いつも以上に敵意に満ちた尖った目つきで、疎ましがられるかもしれない。
あの噂は本当だと、さらにバケモノ扱いするかもしれない。
元よりわたしの居場所なんかなかったけれど、四面楚歌の敵地になんか戻りたくない。
「……いえ、病院に行きます」
「そう?」
今あの窮屈な教室に戻っても、居心地悪さに耐えられる気がしない。
想像でこんなに辛いのに、一体現実だとわたしはどうなってしまうんだろう。
「いいなー、堂々とサボれて」
皆瀬くんの陽気な声色で、ネガティブな思考が止められた。
その明るさはわたしのためにわざと……なんて。身勝手な勘違いをしてしまいそうになって、慌てて打ち消した。そんなわけない。皆瀬くんの優しさにすがりすぎだ。
「皆瀬はサボりすぎ。午後からは授業に出なさい」
「えー」
みんな、皆瀬くんみたいだったら。
苦しまずにすんだのかな。
バカみたいなたらればを、キーンコーンカーンコーンと、昼休み終了のチャイムが払いのけた。
「チャイム鳴ったわよ。皆瀬は教室に行きなさい」
「はいはい」
「矢崎さんはちょっと待ってて。冬木先生に報告するついでに、カバン持ってきてあげるから」
「はっ、はい。ありがとうございます」
颯爽と保健室を出て行った琴平先生とは違って、皆瀬くんは余裕そうにのんびりと歩いている。
皆瀬くんが行っちゃう前に、もう一回伝えておきたい。
わたしの気持ちを。
「み、皆瀬、くん」
「ん?」
開きっぱなしの扉の前で、皆瀬くんは振り返った。
スカートをきゅっ、と握る。シワがよってしまったけれど、この際気にしない。空っぽな手の中を、埋めたかった。

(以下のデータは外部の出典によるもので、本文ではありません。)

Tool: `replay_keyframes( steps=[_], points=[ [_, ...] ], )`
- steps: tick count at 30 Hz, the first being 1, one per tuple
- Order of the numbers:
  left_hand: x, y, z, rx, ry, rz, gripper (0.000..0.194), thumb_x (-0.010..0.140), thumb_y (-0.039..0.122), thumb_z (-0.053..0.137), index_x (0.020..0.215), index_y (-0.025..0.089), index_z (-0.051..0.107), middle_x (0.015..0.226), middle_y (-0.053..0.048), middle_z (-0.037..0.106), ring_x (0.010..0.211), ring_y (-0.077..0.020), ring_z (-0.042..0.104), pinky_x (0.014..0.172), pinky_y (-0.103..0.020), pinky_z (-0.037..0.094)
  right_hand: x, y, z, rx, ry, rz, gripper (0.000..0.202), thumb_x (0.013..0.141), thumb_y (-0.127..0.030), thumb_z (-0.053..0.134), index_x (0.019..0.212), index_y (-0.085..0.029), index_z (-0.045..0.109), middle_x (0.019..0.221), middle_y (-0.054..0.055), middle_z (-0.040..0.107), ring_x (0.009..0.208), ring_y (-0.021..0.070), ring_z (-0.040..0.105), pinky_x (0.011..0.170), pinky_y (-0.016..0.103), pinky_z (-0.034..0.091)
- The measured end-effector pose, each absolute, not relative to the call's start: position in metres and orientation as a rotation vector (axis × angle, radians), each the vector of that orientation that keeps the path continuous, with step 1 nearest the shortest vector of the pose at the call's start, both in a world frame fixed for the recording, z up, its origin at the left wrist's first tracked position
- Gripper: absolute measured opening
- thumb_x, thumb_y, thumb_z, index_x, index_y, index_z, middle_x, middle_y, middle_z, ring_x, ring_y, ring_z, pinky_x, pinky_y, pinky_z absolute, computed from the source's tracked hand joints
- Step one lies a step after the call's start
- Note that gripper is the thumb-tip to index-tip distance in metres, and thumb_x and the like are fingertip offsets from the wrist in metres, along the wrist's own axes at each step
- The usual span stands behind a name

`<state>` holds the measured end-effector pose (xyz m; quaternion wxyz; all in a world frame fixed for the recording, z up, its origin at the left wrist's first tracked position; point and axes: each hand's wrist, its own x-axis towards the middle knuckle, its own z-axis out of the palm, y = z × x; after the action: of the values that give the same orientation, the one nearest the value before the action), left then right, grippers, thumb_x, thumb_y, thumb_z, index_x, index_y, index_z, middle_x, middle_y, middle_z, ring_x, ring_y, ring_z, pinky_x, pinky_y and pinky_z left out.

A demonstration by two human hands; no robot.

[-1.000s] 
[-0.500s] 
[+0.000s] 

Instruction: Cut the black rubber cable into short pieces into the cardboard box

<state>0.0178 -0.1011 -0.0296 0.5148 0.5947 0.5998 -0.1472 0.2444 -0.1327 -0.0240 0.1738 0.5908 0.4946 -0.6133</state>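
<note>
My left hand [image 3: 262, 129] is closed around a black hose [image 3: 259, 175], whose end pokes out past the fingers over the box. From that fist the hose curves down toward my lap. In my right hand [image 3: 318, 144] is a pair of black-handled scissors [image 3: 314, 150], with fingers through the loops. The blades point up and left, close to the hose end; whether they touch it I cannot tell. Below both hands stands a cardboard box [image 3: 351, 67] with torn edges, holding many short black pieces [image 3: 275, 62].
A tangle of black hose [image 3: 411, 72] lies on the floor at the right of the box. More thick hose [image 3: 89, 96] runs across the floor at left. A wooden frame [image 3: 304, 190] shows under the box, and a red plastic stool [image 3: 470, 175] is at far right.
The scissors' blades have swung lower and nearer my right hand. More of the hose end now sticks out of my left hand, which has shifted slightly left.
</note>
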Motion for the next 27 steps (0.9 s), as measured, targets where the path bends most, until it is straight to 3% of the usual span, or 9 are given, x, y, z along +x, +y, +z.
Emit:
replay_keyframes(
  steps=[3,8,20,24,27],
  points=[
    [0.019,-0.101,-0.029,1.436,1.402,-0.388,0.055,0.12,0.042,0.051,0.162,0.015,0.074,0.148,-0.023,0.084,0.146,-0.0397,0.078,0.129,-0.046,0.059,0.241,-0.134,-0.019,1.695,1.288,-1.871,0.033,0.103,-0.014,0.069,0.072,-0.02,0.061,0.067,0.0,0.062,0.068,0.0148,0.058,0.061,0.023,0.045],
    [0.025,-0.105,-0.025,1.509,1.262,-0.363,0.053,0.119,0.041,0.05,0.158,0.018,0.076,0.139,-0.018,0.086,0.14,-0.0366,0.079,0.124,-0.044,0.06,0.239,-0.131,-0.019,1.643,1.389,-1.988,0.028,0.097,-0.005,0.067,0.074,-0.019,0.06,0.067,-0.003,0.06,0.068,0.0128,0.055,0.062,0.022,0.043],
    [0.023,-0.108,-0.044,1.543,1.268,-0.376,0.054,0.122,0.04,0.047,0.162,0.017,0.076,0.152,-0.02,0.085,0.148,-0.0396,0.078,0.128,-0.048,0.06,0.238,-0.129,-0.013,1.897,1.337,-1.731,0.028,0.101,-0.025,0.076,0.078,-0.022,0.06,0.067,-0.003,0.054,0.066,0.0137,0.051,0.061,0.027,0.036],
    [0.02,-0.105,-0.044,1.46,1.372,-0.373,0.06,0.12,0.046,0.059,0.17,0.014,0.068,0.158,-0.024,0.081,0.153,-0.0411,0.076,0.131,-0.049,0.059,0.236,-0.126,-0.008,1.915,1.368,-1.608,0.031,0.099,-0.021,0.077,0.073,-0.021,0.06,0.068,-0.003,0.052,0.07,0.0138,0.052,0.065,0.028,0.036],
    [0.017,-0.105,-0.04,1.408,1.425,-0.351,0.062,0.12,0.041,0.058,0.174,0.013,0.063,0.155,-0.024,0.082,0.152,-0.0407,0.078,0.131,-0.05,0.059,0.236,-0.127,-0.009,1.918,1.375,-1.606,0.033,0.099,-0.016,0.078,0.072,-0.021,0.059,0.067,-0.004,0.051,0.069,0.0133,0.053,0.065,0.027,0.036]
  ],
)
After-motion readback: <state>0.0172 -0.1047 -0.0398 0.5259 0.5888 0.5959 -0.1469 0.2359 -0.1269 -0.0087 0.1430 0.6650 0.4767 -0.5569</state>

一度閉じた口を、開いた。この気持ちだけは、しっかりと外に放たなくちゃ。そうしなきゃ、一生伝わらない。
「本当にありがとうね!」
皆瀬くんは突然のことに少し驚いてる様子だった。
瞠られた両眼に、わたしが鮮明に描かれる。
あ、あれ?
な、なんか、だんだん恥ずかしくなってきた。
前髪をいじって、真っ赤な顔の上半分に影を落とす。
「え、えっと、その……ま、また、ね」
語尾が消えかけた『またね』の挨拶。
わたしにしては頑張ったほうだ。……たぶん。
聞こえたかな。
届かなかったかも。
失敗した……。
落ち込んでいたわたしの耳が、小さな笑い声を拾い取った。
「うん、じゃあね、矢崎さん」
黒い前髪の壁の、向こう側で。
皆瀬くんはとても切なそうに目尻を下げていた。
“あのときの少年”の面影のある微笑みに、胸が高鳴ると同時に圧縮されて、体内の機能が鈍る。
なぜだろう。
八年前のときみたいに、皆瀬くんが泣いてるように錯覚したのは。
泣いてなんかいなかったはずなのに、瞳は確かに潤んでいた。
バタン、と閉じられた扉の音が、やけに虚しく保健室に響いた。